### EXERCISE DIRECTIONS:
Write out the stretch of lines below that begins at the line with "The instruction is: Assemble" and ends at the line with "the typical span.", including both, exactly as given and nothing more.

### Records drawn from a dataset:
-------------------------

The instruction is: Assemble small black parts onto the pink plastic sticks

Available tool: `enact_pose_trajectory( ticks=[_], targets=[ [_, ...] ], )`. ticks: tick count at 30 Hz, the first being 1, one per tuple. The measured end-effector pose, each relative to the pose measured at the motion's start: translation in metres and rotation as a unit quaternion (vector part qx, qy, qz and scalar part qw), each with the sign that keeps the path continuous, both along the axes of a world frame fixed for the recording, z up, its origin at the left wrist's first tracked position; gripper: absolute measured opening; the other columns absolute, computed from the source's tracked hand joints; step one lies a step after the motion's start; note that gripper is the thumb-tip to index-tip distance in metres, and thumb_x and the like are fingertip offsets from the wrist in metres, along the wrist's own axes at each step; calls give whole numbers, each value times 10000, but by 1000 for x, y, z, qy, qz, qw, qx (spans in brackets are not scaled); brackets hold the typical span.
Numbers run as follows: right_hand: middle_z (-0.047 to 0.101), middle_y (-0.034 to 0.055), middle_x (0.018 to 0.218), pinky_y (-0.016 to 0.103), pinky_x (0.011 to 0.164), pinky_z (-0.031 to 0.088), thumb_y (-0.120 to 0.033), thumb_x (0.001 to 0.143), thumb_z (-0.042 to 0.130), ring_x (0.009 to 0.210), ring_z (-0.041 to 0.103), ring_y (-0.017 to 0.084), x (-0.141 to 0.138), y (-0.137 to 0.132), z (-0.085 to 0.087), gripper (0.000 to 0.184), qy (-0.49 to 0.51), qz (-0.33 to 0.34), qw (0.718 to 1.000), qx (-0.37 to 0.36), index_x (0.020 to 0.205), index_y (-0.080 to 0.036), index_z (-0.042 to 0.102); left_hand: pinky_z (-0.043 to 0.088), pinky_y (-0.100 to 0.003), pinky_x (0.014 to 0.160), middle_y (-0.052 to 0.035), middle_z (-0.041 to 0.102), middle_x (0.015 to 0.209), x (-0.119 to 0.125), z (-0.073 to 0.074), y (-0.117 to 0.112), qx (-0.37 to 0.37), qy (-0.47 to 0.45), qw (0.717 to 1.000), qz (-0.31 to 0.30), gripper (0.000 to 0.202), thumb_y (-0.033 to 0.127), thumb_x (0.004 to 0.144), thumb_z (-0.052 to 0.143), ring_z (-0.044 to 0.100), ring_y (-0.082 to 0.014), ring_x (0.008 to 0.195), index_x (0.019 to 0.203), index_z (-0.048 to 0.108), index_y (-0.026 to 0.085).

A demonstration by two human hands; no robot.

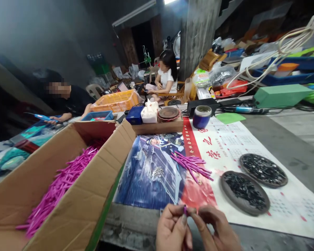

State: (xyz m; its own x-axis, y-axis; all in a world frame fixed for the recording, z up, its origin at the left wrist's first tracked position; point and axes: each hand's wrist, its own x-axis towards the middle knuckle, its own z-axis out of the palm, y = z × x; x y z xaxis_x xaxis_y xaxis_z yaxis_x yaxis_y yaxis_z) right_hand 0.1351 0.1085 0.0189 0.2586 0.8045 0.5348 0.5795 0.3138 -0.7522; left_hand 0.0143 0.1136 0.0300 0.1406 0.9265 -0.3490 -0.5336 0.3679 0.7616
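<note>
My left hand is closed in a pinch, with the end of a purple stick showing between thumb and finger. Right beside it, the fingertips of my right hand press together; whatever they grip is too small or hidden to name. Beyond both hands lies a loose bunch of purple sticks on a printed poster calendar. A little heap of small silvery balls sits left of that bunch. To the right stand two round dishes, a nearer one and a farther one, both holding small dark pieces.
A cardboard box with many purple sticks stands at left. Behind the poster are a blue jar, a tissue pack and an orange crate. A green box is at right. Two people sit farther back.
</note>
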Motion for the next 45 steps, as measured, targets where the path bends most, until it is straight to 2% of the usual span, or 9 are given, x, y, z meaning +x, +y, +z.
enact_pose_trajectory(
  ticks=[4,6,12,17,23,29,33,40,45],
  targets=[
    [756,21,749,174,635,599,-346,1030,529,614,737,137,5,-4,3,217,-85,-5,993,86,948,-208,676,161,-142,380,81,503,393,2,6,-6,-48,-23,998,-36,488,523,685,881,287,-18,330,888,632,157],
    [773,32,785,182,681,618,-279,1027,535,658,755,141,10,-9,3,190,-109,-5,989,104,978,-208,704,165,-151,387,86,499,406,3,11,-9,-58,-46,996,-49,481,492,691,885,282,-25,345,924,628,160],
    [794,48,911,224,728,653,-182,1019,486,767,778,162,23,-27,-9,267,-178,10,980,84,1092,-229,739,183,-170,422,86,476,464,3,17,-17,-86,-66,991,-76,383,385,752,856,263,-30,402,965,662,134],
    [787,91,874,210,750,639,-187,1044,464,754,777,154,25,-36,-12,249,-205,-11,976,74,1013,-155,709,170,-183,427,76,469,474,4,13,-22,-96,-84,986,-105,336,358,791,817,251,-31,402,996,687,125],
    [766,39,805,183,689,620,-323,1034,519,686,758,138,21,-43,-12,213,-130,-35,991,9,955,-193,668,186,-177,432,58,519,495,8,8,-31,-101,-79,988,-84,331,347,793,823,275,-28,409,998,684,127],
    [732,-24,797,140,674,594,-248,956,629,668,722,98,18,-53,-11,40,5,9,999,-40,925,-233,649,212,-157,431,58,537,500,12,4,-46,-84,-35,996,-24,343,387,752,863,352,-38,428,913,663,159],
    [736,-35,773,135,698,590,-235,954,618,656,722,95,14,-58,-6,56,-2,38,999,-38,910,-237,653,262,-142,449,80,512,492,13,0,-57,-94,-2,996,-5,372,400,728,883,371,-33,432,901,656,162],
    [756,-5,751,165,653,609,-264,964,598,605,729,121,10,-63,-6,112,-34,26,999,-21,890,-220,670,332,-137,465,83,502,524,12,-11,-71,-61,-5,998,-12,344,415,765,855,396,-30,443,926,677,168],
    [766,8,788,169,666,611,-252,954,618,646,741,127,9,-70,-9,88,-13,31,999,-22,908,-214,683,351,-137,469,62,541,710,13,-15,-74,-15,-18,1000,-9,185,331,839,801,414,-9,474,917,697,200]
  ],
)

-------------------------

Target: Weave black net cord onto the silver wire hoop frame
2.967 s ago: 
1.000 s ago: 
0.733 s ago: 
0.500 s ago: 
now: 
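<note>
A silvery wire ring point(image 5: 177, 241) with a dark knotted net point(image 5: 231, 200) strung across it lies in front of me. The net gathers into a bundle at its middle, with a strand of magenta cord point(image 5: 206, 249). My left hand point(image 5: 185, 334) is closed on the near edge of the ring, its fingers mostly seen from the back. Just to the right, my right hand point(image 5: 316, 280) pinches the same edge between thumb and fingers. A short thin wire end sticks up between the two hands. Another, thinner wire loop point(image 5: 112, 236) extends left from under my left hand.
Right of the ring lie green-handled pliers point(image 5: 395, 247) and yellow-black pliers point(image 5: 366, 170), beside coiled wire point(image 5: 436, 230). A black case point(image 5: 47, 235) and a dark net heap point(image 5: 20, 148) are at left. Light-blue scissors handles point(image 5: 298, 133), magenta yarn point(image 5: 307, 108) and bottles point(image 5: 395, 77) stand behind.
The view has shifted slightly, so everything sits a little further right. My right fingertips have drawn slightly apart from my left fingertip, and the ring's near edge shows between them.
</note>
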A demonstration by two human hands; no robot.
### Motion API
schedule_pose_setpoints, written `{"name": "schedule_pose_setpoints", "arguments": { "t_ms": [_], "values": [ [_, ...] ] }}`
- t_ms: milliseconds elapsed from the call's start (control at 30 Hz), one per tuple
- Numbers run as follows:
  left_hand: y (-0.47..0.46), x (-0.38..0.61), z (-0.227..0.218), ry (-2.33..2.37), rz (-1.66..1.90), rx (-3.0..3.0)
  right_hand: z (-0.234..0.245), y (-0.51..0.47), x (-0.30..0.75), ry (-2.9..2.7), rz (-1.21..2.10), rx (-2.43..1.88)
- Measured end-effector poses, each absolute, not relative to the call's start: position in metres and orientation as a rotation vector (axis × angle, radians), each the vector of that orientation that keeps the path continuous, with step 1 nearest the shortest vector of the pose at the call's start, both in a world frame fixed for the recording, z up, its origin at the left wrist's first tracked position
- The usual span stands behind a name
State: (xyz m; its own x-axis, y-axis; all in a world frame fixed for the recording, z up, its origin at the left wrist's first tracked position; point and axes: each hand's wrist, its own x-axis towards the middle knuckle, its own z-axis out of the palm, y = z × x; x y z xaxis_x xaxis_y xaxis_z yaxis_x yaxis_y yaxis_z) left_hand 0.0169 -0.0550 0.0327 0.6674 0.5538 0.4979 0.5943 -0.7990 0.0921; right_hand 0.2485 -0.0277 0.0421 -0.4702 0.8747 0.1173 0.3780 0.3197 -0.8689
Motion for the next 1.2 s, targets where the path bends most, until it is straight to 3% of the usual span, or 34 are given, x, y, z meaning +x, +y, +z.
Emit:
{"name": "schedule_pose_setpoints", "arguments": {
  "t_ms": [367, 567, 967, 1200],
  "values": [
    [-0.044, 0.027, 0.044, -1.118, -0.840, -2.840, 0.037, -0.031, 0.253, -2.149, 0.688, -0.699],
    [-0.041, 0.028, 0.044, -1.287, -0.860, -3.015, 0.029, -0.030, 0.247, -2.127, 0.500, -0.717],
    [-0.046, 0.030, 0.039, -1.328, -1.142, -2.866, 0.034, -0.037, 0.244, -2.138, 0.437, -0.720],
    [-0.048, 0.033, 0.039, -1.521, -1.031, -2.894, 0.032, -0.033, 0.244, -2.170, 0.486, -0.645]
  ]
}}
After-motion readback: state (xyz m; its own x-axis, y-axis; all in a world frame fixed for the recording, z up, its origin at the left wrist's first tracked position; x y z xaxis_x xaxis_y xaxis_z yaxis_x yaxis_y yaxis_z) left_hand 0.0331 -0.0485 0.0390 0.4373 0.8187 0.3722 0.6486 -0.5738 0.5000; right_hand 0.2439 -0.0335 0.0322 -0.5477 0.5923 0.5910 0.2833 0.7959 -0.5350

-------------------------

### ANSWER AREA:
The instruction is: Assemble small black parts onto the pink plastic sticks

Available tool: `enact_pose_trajectory( ticks=[_], targets=[ [_, ...] ], )`. ticks: tick count at 30 Hz, the first being 1, one per tuple. The measured end-effector pose, each relative to the pose measured at the motion's start: translation in metres and rotation as a unit quaternion (vector part qx, qy, qz and scalar part qw), each with the sign that keeps the path continuous, both along the axes of a world frame fixed for the recording, z up, its origin at the left wrist's first tracked position; gripper: absolute measured opening; the other columns absolute, computed from the source's tracked hand joints; step one lies a step after the motion's start; note that gripper is the thumb-tip to index-tip distance in metres, and thumb_x and the like are fingertip offsets from the wrist in metres, along the wrist's own axes at each step; calls give whole numbers, each value times 10000, but by 1000 for x, y, z, qy, qz, qw, qx (spans in brackets are not scaled); brackets hold the typical span.

This exercise requires no additional output.